Twenty-first century epidemiology of dyslipidemia in Greece: EMENO national epidemiological study
- PMID: 36243397
- DOI: 10.1016/j.hjc.2022.10.002
Twenty-first century epidemiology of dyslipidemia in Greece: EMENO national epidemiological study
Abstract
Background: Greece was recently reclassified from low- to medium-risk country in terms of cardiovascular disease, with 27% of cardiovascular deaths attributed to hypercholesterolemia. EMENO nationwide survey (2013-2016) assessed the epidemiology of dyslipidemia in the general population in Greece.
Methods: A random sample of adults was drawn by multistage stratified random sampling based on 2011 census. Standardized questionnaires and blood tests for total cholesterol (TC), low-density (LDL-C), and high-density lipoprotein cholesterol (HDL-C), and triglycerides were used. Hypercholesterolemia was defined as TC ≥ 240/200 mg/dL and/or the use of lipid-lowering drugs, hyper-LDL-cholesterolemia as LDL-C ≥160/130/100 mg/dL and/or the use of drugs, hypo-HDL-cholesterolemia as HDL-C <40 mg/dL, and hypertriglyceridemia as triglycerides ≥150 mg/dL. Weighted analysis was applied to adjust for study design, age/sex distribution discrepancies between sample and population and nonresponse.
Results: Of 6,006 individuals recruited, 4,298 were analyzed (mean [SD] age 49.2 [18.5] years, men 48.5%, BMI 28.2 [5.7] kg/m2). Mean TC, LDL-C, HDL-C, and TG were 193.9 [44.4], 118.5 [37.6], 49.1 [14.9], and 130.8 [94.4] mg/dL, respectively. The prevalence of hypercholesterolemia was 27.6/52.4% for thresholds ≥240/200 mg/dL, and of hyper-LDL-cholesterolemia was 26.3/46.7/74% for thresholds ≥160/130/100 mg/dL, with no differences between sexes. The prevalence of hypo-HDL-cholesterolemia was 27.5% (men/women 38.1/17.5%, p < 0.001) and of hypertriglyceridemia was 27.8% (men/women 32.6/23.4%, p < 0.001). Lipid-lowering drugs were used by 14.1% of the participants (men/women 12.6/15.6%, p < 0.001).

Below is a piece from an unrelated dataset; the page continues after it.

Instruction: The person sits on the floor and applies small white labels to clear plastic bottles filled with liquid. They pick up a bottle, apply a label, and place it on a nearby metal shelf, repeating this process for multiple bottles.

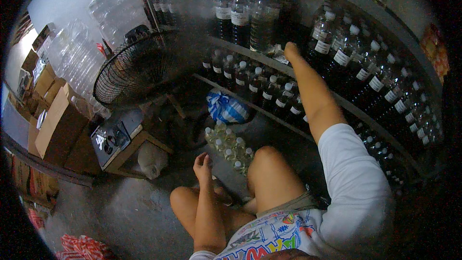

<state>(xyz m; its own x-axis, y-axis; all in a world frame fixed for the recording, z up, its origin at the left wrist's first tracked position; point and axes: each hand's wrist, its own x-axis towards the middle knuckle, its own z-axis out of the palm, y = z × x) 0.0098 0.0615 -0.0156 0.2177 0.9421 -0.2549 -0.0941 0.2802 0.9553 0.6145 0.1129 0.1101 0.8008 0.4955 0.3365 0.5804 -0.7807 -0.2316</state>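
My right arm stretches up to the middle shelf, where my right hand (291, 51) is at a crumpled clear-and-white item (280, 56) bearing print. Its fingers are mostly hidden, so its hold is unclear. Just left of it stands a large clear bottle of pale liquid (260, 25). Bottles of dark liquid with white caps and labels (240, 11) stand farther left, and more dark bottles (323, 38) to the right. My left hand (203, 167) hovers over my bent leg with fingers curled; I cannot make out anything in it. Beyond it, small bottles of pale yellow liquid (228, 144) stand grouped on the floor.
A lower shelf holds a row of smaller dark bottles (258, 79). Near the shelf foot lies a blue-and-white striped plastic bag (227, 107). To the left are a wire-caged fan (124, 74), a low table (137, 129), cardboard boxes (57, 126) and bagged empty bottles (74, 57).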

Conclusions: More than 50% of adults in Greece have some type of dyslipidemia (mainly TC ≥ 200 mg/dL) and 14% are treated. Nationwide programmes are needed to manage dyslipidemia and halt the increasing rate of cardiovascular disease in Greece.
Keywords: Dyslipidemia; Epidemiology; Lipid-lowering treatment; National; Survey.
Copyright © 2022 Hellenic Society of Cardiology. Published by Elsevier B.V. All rights reserved.
Conflict of interest statement
Declaration of competing interest GSS reports advisory and lecture fees from Astra-Zeneca, Menarini, Novartis, Sanofi-Aventis, Servier. CV reports research grants and honoraria from Amgen, Vianex, Elpen, Pfizer, Lilly, Menarini, Servier, Sanofi, Viatris, Winmedica. ENL reports personal fees paid to his institution from Amgen, Novartis, Sanofi, Novo Nordisk, Lilly and Servier, outside the submitted work. LR reports research grants and honoraria from Amgen, Elpen, Sanofi-Aventis, Mylan, Novartis, and Servier. DR reports personal fees for lectures and AB from Amgen, Novartis, Sanofi, Novo Nordisk, Lilly and Servier, Menarini, Viatris, Recordati, Boehringer, Elpen, Bayer, Roche, Medtronic, Edwards, Astra-Zeneca, Demo, outside the submitted work. MG received honoraria paid through her institution from Merck, for advisory boards and lectures unrelated to this study. GT has received EU and National resources grants as well as a grant from the Hellenic Diabetes Association, all paid to her institution, to support this study and grants unrelated to this study and paid to her institution from Gilead Sciences Europe, UCL, ECDC, EU, and National funds. The other authors report no relationships that could be construed as a conflict of interest.